Mishnah 8 seeks to define who is eligible to receive the donatives under the 'poor law' that have been the subject of our study throughout this tractate. (To the items listed in our mishnah we can add, of course, accepting money from the
kuppah or food from the
tamĥui.) In doing so, our mishnah defines a 'poverty line' in a sense. The Torah, in its legislation that provides aid and succour to the poor, does not define 'who is poor'. This lacuna is filled by our present mishnah (and this will be amplified slightly by the next).
2:
Quite simply: if you possess 200 dinars you are not poor. (The actual term used in the Hebrew text of our mishnah is zuz – so familiar from the ditty "Ĥad Gadya" which we sing at the Seder service – but zuz is just a synonym for 'dinar'.
3:
I recall how more than 30 years ago, as a tourist, I visited the Cave of Makhpelah in Hebron for the first time. The tour guide, after making us stop on the seventh step beyond which Jews were not permitted to pass during Moslem rule, explained how, according to the Torah [Genesis 23:15-16], the cave was bought by Abraham from a Canaanite prince for the sum of 400 shekels in cash. Before we moved on a voice came from the back of the party: "400 shekels – how much is that in dollars?" Now, according to the laws of the Babylonian king Hammurabi [2nd millenium BCE] the legitimate annual wage of a free artisan was half of one shekel: that would make the more or less contemporary Abraham pay the equivalent of several million US dollars for the cave!
4:
But in the matter which we are now studying the equivalent in 'real money' is very pertinent. Of course, in order to give a just approximation we should not be concerned with the face value of the dinar in terms of the amount of silver it contained, but rather with its purchasing power. The Gemara [Bava Metzia 76a and elsewhere] suggests that the typical income from a day's work of an artisan – say, a carpenter – would be three or four dinars. If we relate to the sum of 4 dinars for a day's work this would yield around 24 dinars per week or around 100 dinars per month. If the annual income of such an artisan was around 1200 dinars it follows that 200 dinars is the equivalent of his income for two months. From here each can make his own calculations in modern terms.
5:
However, medieval commentators understand the amount of 200 dinars as referring to an annual income of that sum. It seems that it was held that 200 dinars should be enough to supply a person's basic needs (food, clothing and shelter) for one year. While it is not entirely clear whether an annual income of 200 dinars was considered to be sufficient for one person or a couple, we should bear in mind that the sages stipulated that the minimum amount of compensation that the husband may assure his wife when writing her Ketubbah [Marriage Deed] is 200 dinars: this would seem to indicate that this sum was sufficient to supply the basic needs of an individual, not a couple.
6:
Be all this as it may, our mishnah seems to define the sum of 200 dinars as the 'poverty line'. Anyone whose total assets are greater than this sum is not entitled to receive donations under the terms of the 'poor law'. However, if a person possesses 199 dinars he or she is entitled to accept these donatives.
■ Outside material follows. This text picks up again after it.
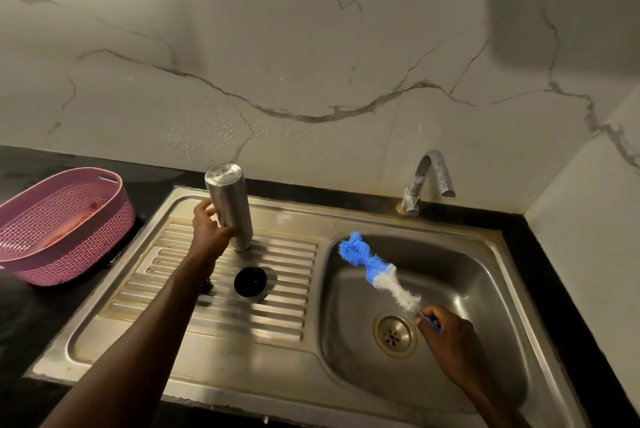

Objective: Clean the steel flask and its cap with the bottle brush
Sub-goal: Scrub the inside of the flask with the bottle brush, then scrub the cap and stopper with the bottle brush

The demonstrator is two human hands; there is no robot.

Furthermore, even if one thousand people all give this person what is due to him under the terms of the 'poor law' at the very same time, he (or she) is entitled to accept provided that immediately prior to accepting from them these donatives they only possessed 199 dinars or less.
7:
The Gemara [Peah 21a] tells us that Rabbi Yehudah the President of the Sanhedrin and compiler of the Mishnah (who died in the year 217 CE) had a student who was poor. Every third year Rabbi would give this student the totality of the Indigent's Tithe that was due from his (Rabbi's) property. Since Rabbi was the equivalent of a modern multimillionaire we can assume that the tithe that he had to set aside was very generous indeed. One year the student refused to accept the tithe because he was 'above the poverty line'. Rabbi investigated. It seems that some of his other students had been jealous of this poor student and had clubbed together to give him sufficient income to prevent him from accepting Rabbi's tithe. Rabbi exclaimed that his student had been subjected to "a plague of Pharisees". So it seems that the term "Pharisee" which appears in Christian scriptures as a pejorative term was also used by Jews to describe such negative behaviour – what Ramban (Nachmanides) was to describe as being 'wicked through following the Torah'!
8:
If a person possesses 200 dinars but cannot use them because they are mortgaged to some purpose (even to his wife's Ketubbah) he is entitled to help under the 'poor law' if his free income is less than 200 dinars. Similarly, he is not required to realise all his assets into ready cash: he may not be forced to sell his home and his chattels in order to qualify for his rights under the 'poor law'.